### Task description
From the listing below, copy each line that contains the word "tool".

### The data
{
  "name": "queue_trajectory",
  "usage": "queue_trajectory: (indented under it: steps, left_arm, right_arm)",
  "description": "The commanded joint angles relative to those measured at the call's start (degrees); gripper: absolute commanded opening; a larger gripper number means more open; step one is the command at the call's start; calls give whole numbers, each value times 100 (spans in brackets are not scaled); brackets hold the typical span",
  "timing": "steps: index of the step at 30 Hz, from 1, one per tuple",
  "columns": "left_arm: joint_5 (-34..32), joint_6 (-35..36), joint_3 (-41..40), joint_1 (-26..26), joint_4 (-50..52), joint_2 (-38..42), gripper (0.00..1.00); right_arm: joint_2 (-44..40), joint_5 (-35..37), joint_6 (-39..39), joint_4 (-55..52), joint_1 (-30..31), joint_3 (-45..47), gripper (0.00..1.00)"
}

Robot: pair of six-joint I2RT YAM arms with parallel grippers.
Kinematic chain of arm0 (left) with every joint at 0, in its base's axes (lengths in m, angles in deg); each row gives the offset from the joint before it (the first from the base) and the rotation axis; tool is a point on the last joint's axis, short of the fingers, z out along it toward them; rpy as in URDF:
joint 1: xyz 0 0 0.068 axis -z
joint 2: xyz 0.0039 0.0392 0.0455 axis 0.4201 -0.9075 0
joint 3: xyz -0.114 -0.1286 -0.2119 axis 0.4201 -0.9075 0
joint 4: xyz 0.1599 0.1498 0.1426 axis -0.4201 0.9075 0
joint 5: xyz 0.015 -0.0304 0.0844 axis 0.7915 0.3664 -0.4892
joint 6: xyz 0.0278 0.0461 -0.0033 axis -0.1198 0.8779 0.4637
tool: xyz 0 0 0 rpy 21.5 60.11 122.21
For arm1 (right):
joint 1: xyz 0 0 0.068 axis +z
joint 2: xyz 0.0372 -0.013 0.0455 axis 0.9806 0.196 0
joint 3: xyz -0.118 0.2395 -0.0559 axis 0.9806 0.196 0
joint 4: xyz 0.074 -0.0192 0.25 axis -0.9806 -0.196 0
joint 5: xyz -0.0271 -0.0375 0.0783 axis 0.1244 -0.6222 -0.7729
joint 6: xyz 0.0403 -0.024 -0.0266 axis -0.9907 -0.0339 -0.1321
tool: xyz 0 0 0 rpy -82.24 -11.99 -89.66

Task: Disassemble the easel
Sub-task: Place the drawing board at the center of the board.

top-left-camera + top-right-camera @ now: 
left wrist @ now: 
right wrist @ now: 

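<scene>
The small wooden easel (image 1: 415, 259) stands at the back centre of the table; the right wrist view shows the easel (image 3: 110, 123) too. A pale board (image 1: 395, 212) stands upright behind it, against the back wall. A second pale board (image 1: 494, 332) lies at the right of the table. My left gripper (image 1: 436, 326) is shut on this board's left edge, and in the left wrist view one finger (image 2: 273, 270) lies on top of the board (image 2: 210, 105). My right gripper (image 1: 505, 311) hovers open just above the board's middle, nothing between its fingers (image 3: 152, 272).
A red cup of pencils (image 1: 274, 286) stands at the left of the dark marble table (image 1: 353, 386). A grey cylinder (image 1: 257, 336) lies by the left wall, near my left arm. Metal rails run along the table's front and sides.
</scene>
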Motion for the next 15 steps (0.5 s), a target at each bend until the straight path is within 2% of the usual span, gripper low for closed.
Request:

### Result for this exercise
Kinematic chain of arm0 (left) with every joint at 0, in its base's axes (lengths in m, angles in deg); each row gives the offset from the joint before it (the first from the base) and the rotation axis; tool is a point on the last joint's axis, short of the fingers, z out along it toward them; rpy as in URDF:
tool: xyz 0 0 0 rpy 21.5 60.11 122.21
tool: xyz 0 0 0 rpy -82.24 -11.99 -89.66

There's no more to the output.